韩知山正沉默著,门外忽然传来一阵细碎的脚步声。

他回头,只见一个乾儿子躬著身子小跑进来,双手捧著一封信,恭恭敬敬地举过头顶。

“乾爹,姜府有信交给您。”

韩知山微微一愣。

姜府?

姜天光?

韩知山当年隨侍三皇子时,与姜天关打过不少交道,算得上是老朋友了。

之后他以戴罪之身流落更鼓房,两人之间便少了往来。

韩知山接过信,借著烛火看清了封口处的火漆。

確实是姜家的印。

韩知山拆开信封,抽出信纸,就著日落余暉看了起来。

信很短,就连上面的黑墨都隱隱未乾,显然是急促写就,快马送来。

“这是找我何事?”

韩知山光是展开信纸的第一眼,心中就忍不住一突。

心中一突过后,他更慌了。

他素来相信自己的直觉。

“看信要紧。
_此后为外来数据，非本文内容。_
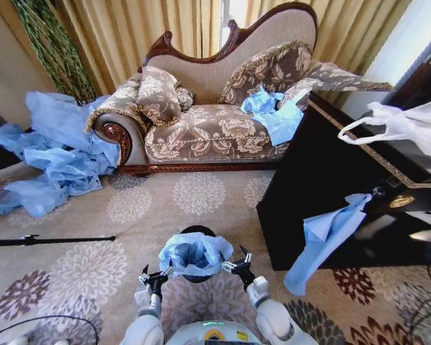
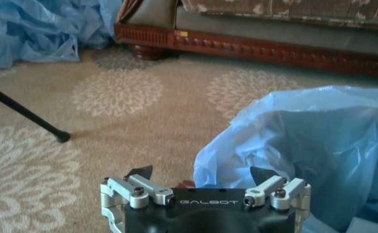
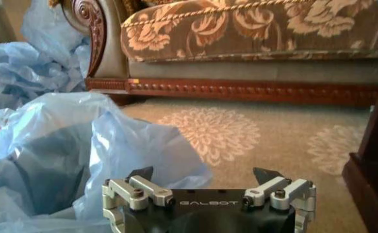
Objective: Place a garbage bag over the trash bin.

”

韩知山收敛心神,逐字逐句看了起来。

大意是,姜天关的三个孩子,近日在阳阳山上习武。

却发现宫墙上有人窥视窃学。

便想拜託韩知山打听一下,午时前后出现在宫墙上的那人,究竟是什么来头。

“阳阳山?这么大一座山,宫里可以看到这座山的地方多了去了,难道每一个地方都看过去不成……”

韩知山这般想著,余光忽然瞥到案上那封向大哥的信。

一个猜测,渐渐冒上了心头。

向大哥说,他最近在给人授课……

姜天关说,他三个孩子在习武……

向大哥的落款是今日,说明在京城……

姜天关的孩子在阳阳山习武,也是在京城……

向大哥的葵花武学,最喜阳气……

而阳阳山,正是京城阳气最盛之地……

对上了!

一切都对上了!

韩知山猛地一拍桌案,脸色通红。

手掌传来的感觉,让他又冷静了下来。

以韩知山现在的修为,拍碎这桌案也不会痛。

但经过这么一拍,他终於想到了一茬——

向大哥没有收陶吉为徒,碍於秋水,无法將其收入门下。

但这不影响向大哥授课的同时,顺手教一下陶吉啊!

韩知山確信,自己的老大哥做得出来这件事。

毕竟,葵花武馆和葵花武脉,看似是两个东西,实则是一个东西。

继承了武脉,是不是武馆出身,还重要么?

所以……

这窃学之人,莫不是陶吉?

韩知山忽然想到了前几天。

当时又有更夫被妖魔吃了,魏三思正在替他处理另一起案子,只好他亲自前往冷宫直房。

从直房回来后,他閒来无事,想著去清瑶池看看。

清瑶池是冷宫的一大美景,平常他总在房內宅著,倒是好久未曾来过了。

而后他就遇上了陶吉。

轰!

韩知山脑海中仿佛闪过一道惊雷,將这一切都串了起来!

是了,清瑶池那块儿,也能看到阳阳山!

这窃学之人,定是陶吉!

韩知山將放下姜府的信纸,面色恍惚。

喉咙上下滚了滚,最后只发出了一声:

“啊?”

他不理解。

自从当上更鼓房掌房后,他的私人书信往来,可谓是少到了极点。

一年都不一定有一封。

但今天下午,一来就是两封。

个个来头都大得嚇人。

韩知山嘆了口气,眼神瞥向身后的乾儿子,敲了敲桌案。

魏三思顿时会意,备上笔墨。

韩知山提起毛笔,一时无从下手。

向大哥是五境宗师,若是有人窃学,他定会发现。

既然他没阻止,那说明他默认那人窃学。

韩知山相信,这一点,姜天光不会不知道。

但姜天光依旧派人来信,让他查明身份。

“所以,姜家这是也要下场了?”

韩知山眸光晦涩,低声喃喃。

他动笔,开始写信。

片刻。

韩知山写好信,装进信封,让魏三思交给了还在门口等候的姜府小廝。

一时间,房內无人。

韩知山乾脆起身,走到了窗边。

远方,太阳熄灭著走下山去,收尽苍凉惨照。

“陶吉啊陶吉,更鼓房因为你,真是动盪不休啊……”

韩知山在信上,没有暴露陶吉身份。

先不提向天笑对陶吉的看好。

光是他自己在陶吉身上押下的那些投资……

他与陶吉,早已是一条船上的了。

陶吉是更鼓房更夫,若真出了事,闹到了宫里,他这个本就“有罪”的掌房,定是逃不掉的。

更別说,陶吉身上还有一枚秋水腰牌。

韩知山得罪不起姜家,也得罪不起【剑岭】的秋水。